But any effort to extend Norco’s sphere of influence could spell trouble for a separate cityhood drive among residents in eight unincorporated, semi-rural communities in northwestern Riverside County.

A group calling itself the Jurupa Study Committee has campaigned for more than a year to create a city of Jurupa from the communities of Jurupa Hills, Mira Loma, Glen Avon, Pedley, Rubidoux, Sunnyslope, Indian Hills and Agua Manza.

But the committee’s efforts to bring cityhood to a vote suffered a major setback Monday when the Riverside County registrar of voters determined that its petitions fell 372 signatures short of the number required to put the incorporation proposal to voters. The Jurupa study committee needed 6,922 signatures on incorporation petitions, but the county registrar certified only 6,550 as valid.

Meanwhile, Norco’s consultant has recommended that the City Council attempt to add 11 square miles to its “sphere of influence”--a legal term that means designating an area, for planning purposes, for probable annexation to the city. The city already has an existing 14-square-mile sphere of influence.

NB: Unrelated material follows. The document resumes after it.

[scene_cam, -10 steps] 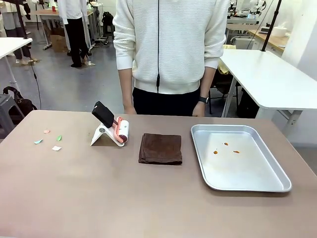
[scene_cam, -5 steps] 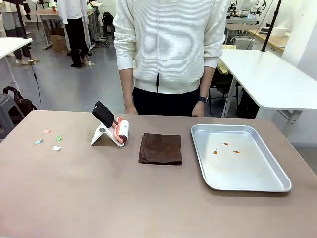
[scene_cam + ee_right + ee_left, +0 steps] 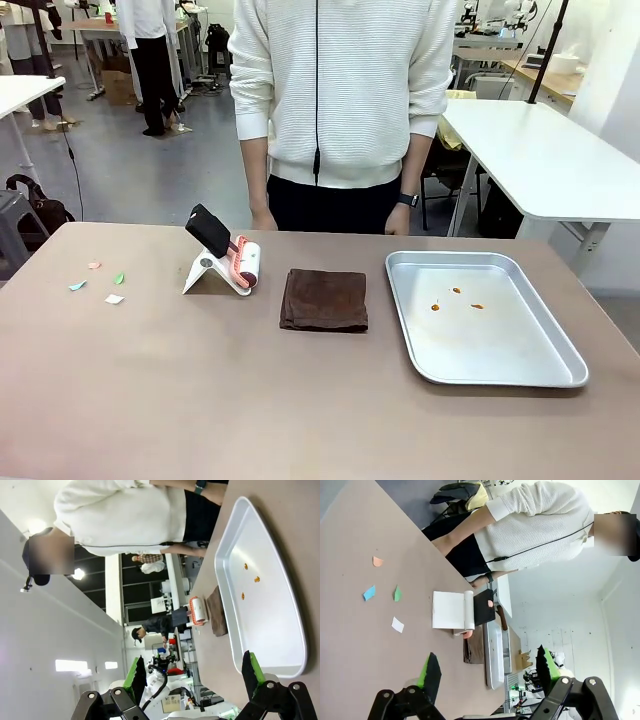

The area would include Interstate 15, now under construction, which will run north from Norco and link the Riverside and Pomona freeways. The transportation corridor is expected to open rural farming areas to industrial development.

The same 11-square-mile area was to have been a key part of the proposed city. One of the driving forces behind the cityhood proposal was to prevent such piecemeal annexation of their communities to the neighboring cities of Norco and Riverside.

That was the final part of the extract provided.